Worried of Trump Effect in Europe, Mr. Ehler Goes to WashingtonBy
European Union lawmakers making last-minute trip to U.S.
Parliamentarians seeking ‘clear separation’ of political ideas
A European Union lawmaker in charge of U.S. relations -- on the job for less than a week -- booked last-minute tickets to Washington as EU leaders seek clues to the policy direction of a new U.S. administration rocked by turbulence.
European Parliament member Christian Ehler will lead a three-member team this week to meet representatives of Congress, the State Department and the National Security Council.
Donald Trump’s surprise victory in November and indications of Russian meddling in western elections have rocked the EU, as Germany, France and the Netherlands all face surging populist parties in their own national ballots this year. Ehler and his colleagues will communicate the need for a coherent U.S. foreign policy message that’s shielded from anti-establishment forces.
“We want to have a clear separation between the political positions of the United States of America and ideological movements in the United States.” Ehler, a Christian Democratic ally of German Chancellor Angela Merkel, said in an interview in Strasbourg, France.
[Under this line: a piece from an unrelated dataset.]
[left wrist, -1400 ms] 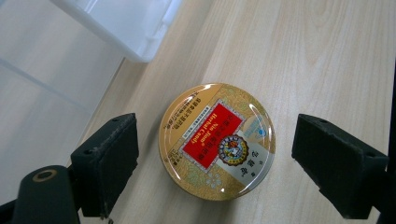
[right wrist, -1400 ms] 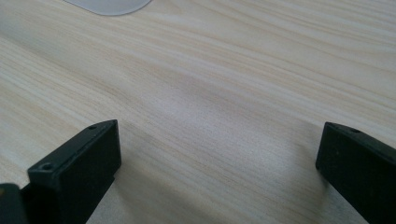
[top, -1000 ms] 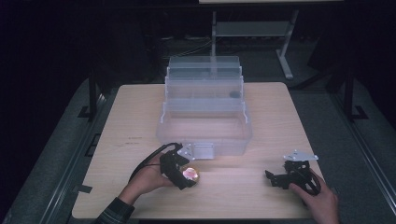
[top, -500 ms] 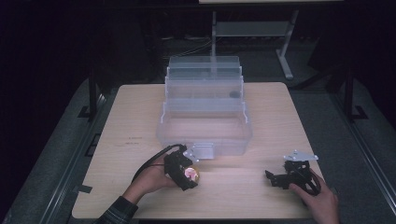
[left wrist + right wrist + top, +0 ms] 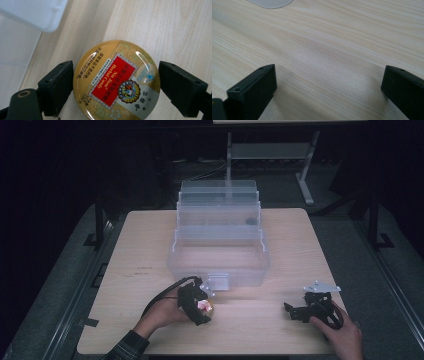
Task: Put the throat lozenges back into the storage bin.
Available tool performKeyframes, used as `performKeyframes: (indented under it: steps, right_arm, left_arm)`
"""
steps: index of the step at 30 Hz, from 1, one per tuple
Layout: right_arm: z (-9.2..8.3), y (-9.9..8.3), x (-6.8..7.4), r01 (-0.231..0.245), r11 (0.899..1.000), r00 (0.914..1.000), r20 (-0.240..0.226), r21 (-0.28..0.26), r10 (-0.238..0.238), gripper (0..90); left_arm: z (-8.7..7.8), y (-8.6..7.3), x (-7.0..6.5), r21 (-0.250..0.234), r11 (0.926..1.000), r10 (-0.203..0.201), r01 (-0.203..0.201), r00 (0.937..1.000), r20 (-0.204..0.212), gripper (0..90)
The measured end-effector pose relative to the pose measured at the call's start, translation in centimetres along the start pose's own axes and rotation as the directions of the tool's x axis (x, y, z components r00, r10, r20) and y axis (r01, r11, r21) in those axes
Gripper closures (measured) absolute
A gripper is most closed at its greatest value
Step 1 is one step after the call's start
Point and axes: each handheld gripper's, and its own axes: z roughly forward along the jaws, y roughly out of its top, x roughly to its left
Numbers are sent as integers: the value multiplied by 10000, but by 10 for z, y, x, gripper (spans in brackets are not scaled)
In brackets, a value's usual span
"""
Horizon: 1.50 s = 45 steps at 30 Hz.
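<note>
Two claws rest low over the bench (image 5: 150,250): left claw (image 5: 116,82) brackets a Nin Jiom herbal candy tin (image 5: 117,80), one jaw touching, the other just clear; right claw (image 5: 328,90) gapes wide, holding nothing.

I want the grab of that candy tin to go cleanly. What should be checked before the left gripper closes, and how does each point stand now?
1. Candy tin sits between the left gripper's fingers: ok.
2. Fingers touching the tin on both sides: not ok, there is a gap at the right finger.
3. Tin lies flat on the table, lid up: ok.
4. Clear plastic box is apart from the tin: ok.
5. Right gripper is open, holds nothing and stays far off: ok.
6. Tin's lid firmly shut: cannot tell.
</note>
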Motion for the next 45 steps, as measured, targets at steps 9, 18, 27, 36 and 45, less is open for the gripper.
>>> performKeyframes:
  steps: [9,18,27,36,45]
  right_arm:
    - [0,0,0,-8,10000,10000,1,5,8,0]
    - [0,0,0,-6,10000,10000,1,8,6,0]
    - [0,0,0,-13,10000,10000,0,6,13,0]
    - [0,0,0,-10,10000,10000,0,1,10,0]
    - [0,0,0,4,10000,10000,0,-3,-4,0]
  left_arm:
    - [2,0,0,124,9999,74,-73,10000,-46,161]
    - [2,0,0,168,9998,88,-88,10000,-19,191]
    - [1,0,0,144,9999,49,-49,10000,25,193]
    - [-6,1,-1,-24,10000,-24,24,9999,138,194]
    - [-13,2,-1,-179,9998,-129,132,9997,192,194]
Ehler is traveling just days after Vice President Mike Pence, Secretary of State Rex Tillerson and Secretary of Defense James Mattis made their international debuts in Europe as the U.S. administration seeks to put forth a unified voice through the turmoil of its first weeks in power. Uncertainty abroad adds to domestic European jitters as the populist forces that propelled Trump to victory threaten establishment parties closer to home, starting with Dutch elections next month.
In comments at the Munich Security Conference over the weekend, Pence sought to reassure EU leaders about the U.S. commitment to Europe, saying the U.S. “will remain your greatest ally.” Trump had earlier derided the bloc and called the North Atlantic Treaty Organization “obsolete.”
The specter of Russian influence in western, democratic ballots is cause for additional concern for Ehler.
The U.S. intelligence community concluded that Russia sought to sway the American election in Trump’s favor and France’s cyber-security watchdog said those same hacking groups were active in France. The FBI and other spy agencies have opened probes into links that Trump associates had with Russia and last week, National Security Adviser Michael Flynn resigned after misrepresenting contacts with Moscow.
President Vladimir Putin has denied accusations of a Russian hacking campaign aimed at bolstering Trump.
“If you would come up with a situation where, let’s say, Russian money is feeding right-wing campaigns in Europe and an ultra-conservative, libertarian, sometimes-xenophobic social platform would be the intellectual backbone for social media campaigns in Europe, and this would be related to personalities in the U.S. government, that would be very problematic,” Ehler said.
The 53-year-old Ehler, who comes from Munich and once worked as a legislative assistant in the U.S. Senate, said the visit may also enable his team to get a better sense of future American tax and trade policies amid a protectionist tilt by Trump.
Ehler holds out hope that parts of the planned Trans-Atlantic Trade and Investment Partnership, which Trump has indicated he’ll abandon, could be salvaged by Congress and that some of the administration’s tax proposals won’t come to fruition. “The system will sweat out to some extent the most exotic economic proposals because it’s not in the American interest,” he said.
“The broader trans-Atlantic network is now responding in a relatively bipartisan way,” he said. “The benefit of practically half a century of cooperation is that not everything depends on the present government or administration.”